- C J Hawkey (cj.hawkey@nottingham.ac.uk), professor
- Division of Gastroenterology, University Hospital, Queen's Medical Centre, Nottingham NG7 2UH
- Accepted 4 May 2000
The hazards of non-steroidal anti-inflammatory drugs are considerable, and they result in the death of up to 2000 patients a year in the United Kingdom.1 2 Protective strategies that use the prostaglandin analogue misoprostol3–7 or proton pump inhibitors8 9 have been developed by using endoscopic evaluation. These strategies have been shown to reduce the incidence of clinically important events such as ulcer bleeding.10 11 The structure of primary care in the United Kingdom lends itself to such studies
Non-steroidal anti-inflammatories exert their therapeutic and toxic effects mainly by inhibiting the cyclo-oxygenase enzyme, which is involved in prostaglandin synthesis.

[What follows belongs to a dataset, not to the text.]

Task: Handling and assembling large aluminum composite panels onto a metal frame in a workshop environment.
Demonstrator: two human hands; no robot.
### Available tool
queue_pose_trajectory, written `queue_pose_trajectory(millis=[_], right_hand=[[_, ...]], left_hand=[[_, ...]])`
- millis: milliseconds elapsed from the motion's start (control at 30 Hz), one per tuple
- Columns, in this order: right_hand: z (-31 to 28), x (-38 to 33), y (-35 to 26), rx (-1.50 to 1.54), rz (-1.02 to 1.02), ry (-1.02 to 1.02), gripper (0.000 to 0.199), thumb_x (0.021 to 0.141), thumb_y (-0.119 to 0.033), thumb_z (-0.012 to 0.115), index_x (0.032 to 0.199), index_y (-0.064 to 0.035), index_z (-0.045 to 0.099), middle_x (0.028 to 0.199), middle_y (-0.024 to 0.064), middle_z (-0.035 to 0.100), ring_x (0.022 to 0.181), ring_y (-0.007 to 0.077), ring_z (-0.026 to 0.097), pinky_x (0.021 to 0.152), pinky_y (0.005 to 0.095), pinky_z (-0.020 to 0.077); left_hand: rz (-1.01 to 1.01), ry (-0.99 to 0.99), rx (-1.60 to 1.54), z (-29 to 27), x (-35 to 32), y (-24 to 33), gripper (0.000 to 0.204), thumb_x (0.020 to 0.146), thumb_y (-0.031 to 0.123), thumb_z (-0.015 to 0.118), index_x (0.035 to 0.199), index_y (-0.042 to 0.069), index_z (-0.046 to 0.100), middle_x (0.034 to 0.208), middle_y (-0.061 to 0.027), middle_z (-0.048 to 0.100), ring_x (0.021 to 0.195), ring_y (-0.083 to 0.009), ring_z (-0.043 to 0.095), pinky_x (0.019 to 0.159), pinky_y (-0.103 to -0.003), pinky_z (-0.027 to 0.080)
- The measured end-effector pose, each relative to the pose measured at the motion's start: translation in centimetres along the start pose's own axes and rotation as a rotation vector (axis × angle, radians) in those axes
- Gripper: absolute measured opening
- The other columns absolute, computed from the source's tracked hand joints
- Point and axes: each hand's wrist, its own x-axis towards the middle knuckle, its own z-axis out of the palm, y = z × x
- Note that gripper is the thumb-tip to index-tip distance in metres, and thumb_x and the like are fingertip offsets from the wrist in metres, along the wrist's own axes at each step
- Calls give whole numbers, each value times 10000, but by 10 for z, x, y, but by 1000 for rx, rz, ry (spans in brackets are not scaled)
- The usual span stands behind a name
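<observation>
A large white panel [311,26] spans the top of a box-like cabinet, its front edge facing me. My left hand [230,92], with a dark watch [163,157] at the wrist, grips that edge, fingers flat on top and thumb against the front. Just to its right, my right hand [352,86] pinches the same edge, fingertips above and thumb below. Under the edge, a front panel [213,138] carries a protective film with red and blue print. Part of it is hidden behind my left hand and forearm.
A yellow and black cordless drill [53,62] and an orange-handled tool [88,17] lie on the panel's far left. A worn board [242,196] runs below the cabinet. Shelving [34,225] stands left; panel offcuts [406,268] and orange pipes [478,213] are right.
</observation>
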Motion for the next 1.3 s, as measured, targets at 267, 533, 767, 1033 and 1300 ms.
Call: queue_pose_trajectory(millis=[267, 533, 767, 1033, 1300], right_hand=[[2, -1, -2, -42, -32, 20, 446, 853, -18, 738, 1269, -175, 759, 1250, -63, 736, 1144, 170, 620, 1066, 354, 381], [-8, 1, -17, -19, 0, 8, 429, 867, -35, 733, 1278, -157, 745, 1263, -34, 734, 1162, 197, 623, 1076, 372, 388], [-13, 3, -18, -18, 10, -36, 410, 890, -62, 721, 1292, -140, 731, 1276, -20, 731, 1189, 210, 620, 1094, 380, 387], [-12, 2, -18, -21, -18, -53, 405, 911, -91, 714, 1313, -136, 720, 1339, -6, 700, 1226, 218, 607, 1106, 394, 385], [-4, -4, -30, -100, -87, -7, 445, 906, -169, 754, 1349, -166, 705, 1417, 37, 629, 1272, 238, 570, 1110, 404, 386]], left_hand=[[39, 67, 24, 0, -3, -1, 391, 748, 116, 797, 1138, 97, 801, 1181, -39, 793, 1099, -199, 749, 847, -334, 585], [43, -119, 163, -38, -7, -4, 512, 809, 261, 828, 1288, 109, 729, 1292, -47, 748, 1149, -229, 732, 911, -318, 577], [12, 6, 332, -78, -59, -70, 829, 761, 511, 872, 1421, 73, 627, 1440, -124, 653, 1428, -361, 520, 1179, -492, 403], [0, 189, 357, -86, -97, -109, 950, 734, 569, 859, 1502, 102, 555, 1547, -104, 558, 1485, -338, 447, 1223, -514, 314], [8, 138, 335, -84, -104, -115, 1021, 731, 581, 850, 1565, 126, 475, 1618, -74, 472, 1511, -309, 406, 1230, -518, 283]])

There are two isoforms of cyclo-oxygenase: the constitutive cyclo-oxygenase-1 is principally responsible for mucosal protection and the inducible cyclo-oxygenase COX-2 principally contributes to disease.12 13 The recent discovery of these two forms has stimulated development of selective inhibitors of cyclo-oxygenase-2,14 of which rofecoxib and celecoxib are available for clinical use.15 16 Unlike standard non-steroidal anti-inflammatories, these selective drugs do not affect gastric mucosal prostaglandins17 and do not injure the stomach at clinical doses.18 19
Summary points
Long term use of non-steroidal anti-inflammatory drugs can cause stomach ulcers
Selective cyclo-oxygenase-2 inhibitors reduce the risk of ulcers
Most studies have been based on endoscopic findings rather than clinical outcomes
Outcome studies need to be large, and problems exist in evaluating clinical outcomes
Future studies need to have improved outcome definitions or could be conducted in primary care groups
Requirement for outcomes studies
Regulatory authorities have been reluctant to remove warnings about ulcer complications from patient labels even though endoscopic studies show no …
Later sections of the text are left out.